Aaron Glenn aaron.glenn at gmail.com
Sat Jun 25 08:49:52 UTC 2005


On 6/24/05, Daniel Golding <dgolding at burtongroup.com> wrote:
> 
> Just to ignore your wishes and reply on-list :)
>

OK, I'll bite. (-:

> Other folks may be interested. The general area is known as "route
> analytics". The box you are talking about may be from Packet Design (the HP
> solution is OEMed from them, I believe) or Ipsum networks. This is separate
> from modeling and simulation tools like Cariden, Opnet, and Wandl which all
> offer some greater or lesser degree of routing protocol support.

After hitting send, of course, I came across both Packet Design's and
Ipsum's product; neither of which are the manufacturer I had in mind.
However they do perform the same functions.

> I believe the original idea for these boxes was to target service providers,
> but enterprises are also quite interested in the field, especially with the
> growth of RFC2547 VPNs. A box like this can help an enterprise keep track of
> the BGP advertisements and any OSPF/EIGRP redistribution at their sites
> (which can number in the thousands).

The box I'm referring too was marketed towards MPLS, traffic
engineering, and QoS visibility and monitoring.

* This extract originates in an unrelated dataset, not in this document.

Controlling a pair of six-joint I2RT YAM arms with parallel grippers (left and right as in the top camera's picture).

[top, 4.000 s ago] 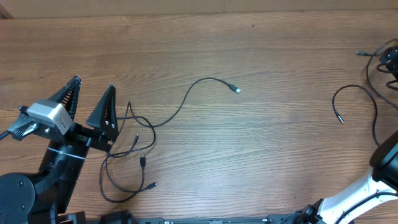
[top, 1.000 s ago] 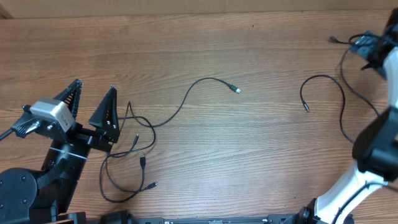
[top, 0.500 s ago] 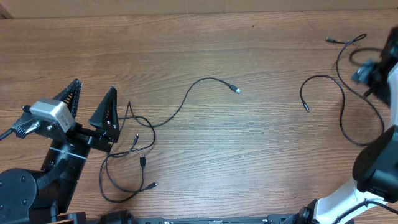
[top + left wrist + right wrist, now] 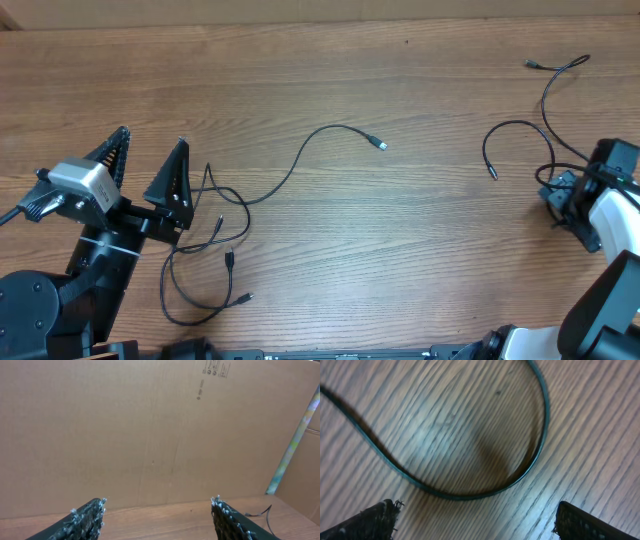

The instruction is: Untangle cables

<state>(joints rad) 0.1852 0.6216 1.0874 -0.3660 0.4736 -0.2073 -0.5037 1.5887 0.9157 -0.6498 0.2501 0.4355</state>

Had a handsome
visualization tool as well.

> My personal opinion is that questions about Internet/WAN technology vendors
> on a _high_ level are perfectly appropriate for NANOG - at least as much as
> "is xyz down?" :) More in-depth stuff ("how do I configure my GSR to dance
> the lambada") belong on the appropriate NSP lists...

While I agree wholeheartedly, I started actively following NANOG less
than a year ago, during which nearly every discussion had someone
questioning it's relevance and on-topic-ness; which, frankly, was and
still is, off putting.

I apologize being so vague about all this - a fuzzy photographic
memory is both a blessing and a curse. I don't remember the
manufacturer, or what I was even looking for when I came across it.
All I recall is a limegreen-ish box in the datasheet pdf; a mention of
how, by being able to speak MPLS and it's ilk, the appliance didn't
have to poll devices, nor was it a point of failure; and a strong
focus on its traffic engineering and QoS visibility features. After
looking at Packet Design and Ipsum, neither is the product I'm trying
to "rediscover".

Many thanks for the off-list replies. If anyone has any clue what I'm
referring too, on or off list replies are welcomed.